The financial costs of the new business need to be included in the business proposal. In fact, this is the section of the proposal that a business investor, especially a bank, will be looking at most closely.

An entrepreneur needs to estimate if the new business can break even within a year or two of being in operation. A break-even analysis shows the amount of revenue that an entrepreneur will need to bring in to cover the expenses, before making even a dime of profit.

Many experienced entrepreneurs use the break-even analysis as a primary screening tool for new business ventures. In fact, for most of them the business proposal is not complete till the estimates are completed.

To prepare the financial section of the business proposal, new business owners need to be familiar with basic financial terms as well as the structure of business operations.

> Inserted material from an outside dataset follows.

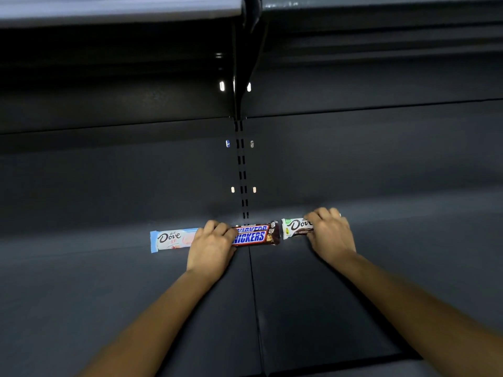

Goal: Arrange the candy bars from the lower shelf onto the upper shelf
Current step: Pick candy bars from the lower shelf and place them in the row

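Three candy bars lie in a row at the back of the lower shelf [136, 308]: a pale Dove bar [170, 240] on the left, a Snickers bar [255, 234] in the middle and a green Dove bar [295, 227] on the right. The Snickers lettering shows twice, so a second bar may lie behind the first; you cannot be sure from here.

Your left hand [211, 247] is curled over the spot where the pale Dove bar meets the Snickers bar, and it seems to pinch the Snickers bar's left end, thumb at the front edge. Your right hand [330, 235] is curled over the right part of the green Dove bar, pinching it between fingers and thumb.

These bars are likely light and fairly stiff along their length, but the glossy wrappers are probably slippery and the crimped ends floppy. Take each one across its body, not by the wrapper tail. Chocolate can snap or dent, so squeeze gently. The upper shelf [119, 9] sits well above, so a firm hold matters for the lift.
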Motion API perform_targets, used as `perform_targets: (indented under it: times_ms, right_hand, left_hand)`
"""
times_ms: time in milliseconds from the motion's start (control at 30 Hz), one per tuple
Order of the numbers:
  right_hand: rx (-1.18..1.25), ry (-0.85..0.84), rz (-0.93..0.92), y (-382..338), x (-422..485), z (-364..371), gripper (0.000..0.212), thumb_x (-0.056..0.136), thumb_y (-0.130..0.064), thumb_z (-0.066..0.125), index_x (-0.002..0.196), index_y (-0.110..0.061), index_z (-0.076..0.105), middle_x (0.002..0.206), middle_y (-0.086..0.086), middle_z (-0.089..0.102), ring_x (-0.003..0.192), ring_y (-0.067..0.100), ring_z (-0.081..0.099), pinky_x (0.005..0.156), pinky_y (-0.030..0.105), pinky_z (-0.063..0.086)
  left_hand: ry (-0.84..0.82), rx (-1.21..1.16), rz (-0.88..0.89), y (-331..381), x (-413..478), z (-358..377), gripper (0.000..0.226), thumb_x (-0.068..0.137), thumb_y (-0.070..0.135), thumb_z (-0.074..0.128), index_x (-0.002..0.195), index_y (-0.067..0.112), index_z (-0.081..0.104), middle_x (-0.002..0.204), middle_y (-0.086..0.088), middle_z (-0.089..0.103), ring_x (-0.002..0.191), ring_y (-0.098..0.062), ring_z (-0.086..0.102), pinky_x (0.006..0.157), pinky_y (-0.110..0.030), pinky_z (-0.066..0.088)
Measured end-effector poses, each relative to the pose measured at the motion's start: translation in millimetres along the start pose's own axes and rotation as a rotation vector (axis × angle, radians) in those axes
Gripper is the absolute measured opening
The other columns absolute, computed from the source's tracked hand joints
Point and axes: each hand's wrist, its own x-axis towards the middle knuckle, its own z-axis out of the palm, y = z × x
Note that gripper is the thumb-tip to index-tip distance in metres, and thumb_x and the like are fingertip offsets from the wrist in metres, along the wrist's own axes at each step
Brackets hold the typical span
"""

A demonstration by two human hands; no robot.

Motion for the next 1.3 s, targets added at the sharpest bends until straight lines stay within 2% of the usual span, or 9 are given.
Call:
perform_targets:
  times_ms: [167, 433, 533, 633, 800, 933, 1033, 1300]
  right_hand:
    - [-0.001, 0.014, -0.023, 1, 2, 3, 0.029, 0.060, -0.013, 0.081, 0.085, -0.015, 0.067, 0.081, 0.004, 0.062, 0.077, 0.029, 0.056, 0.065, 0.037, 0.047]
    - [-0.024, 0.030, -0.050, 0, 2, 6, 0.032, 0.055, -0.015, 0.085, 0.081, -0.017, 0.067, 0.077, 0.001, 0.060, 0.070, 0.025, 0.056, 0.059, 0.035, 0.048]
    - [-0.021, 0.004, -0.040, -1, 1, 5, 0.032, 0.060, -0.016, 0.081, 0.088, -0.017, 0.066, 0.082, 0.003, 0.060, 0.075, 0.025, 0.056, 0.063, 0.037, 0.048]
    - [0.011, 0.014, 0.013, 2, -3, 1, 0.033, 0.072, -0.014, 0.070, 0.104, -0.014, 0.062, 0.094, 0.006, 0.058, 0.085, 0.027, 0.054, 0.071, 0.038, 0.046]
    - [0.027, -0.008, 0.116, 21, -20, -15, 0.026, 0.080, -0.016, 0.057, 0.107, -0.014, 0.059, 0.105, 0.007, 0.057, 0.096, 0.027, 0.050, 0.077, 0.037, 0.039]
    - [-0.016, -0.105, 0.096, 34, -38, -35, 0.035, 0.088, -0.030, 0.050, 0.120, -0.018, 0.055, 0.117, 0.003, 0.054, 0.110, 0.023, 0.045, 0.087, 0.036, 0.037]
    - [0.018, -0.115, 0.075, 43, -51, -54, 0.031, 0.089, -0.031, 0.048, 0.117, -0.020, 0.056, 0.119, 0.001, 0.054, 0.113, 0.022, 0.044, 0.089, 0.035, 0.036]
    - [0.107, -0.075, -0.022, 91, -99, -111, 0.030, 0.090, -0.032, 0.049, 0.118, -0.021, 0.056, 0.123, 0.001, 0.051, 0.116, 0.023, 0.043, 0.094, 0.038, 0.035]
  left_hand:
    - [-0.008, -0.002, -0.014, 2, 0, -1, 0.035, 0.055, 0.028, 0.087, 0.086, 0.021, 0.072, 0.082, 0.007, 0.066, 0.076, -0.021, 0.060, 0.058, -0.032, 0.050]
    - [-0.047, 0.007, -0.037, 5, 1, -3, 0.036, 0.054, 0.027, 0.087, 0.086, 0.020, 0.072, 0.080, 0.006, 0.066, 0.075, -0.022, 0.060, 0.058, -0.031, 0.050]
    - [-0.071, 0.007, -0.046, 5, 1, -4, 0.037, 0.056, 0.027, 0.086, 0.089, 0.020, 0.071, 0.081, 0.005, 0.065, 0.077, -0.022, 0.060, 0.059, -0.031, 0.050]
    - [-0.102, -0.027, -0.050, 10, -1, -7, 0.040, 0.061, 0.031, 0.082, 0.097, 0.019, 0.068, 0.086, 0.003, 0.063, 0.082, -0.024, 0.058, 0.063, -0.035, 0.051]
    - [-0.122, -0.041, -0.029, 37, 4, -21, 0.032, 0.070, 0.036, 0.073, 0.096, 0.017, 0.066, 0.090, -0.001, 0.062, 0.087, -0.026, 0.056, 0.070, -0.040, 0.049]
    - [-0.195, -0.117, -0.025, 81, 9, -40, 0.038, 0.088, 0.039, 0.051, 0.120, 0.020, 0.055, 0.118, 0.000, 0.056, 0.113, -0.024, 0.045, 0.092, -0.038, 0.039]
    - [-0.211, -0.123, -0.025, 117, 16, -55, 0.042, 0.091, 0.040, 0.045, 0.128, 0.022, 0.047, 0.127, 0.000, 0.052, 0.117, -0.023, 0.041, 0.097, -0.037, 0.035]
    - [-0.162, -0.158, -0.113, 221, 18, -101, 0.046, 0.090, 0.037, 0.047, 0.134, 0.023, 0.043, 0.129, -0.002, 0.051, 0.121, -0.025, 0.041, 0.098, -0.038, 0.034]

An entrepreneur needs to be aware of terms such as fixed costs, sales revenue and average gross profit.

An entrepreneur who is able to show a break-even point for the new business shortly after its opening stands a good chance of getting investments for the business. The break-even forecast is a great screening tool that entrepreneurs use to estimate the viability of a new business venture.

Before applying for capital resources for the business, an entrepreneur also needs to analyze the performance of similar products in the market. The entrepreneur then should be able to convince a business investor that there is space for another product in the market and that the product shows promise of making profits.

Business proposals are the most important part of business plans. An entrepreneur needs to be careful while developing the business proposal.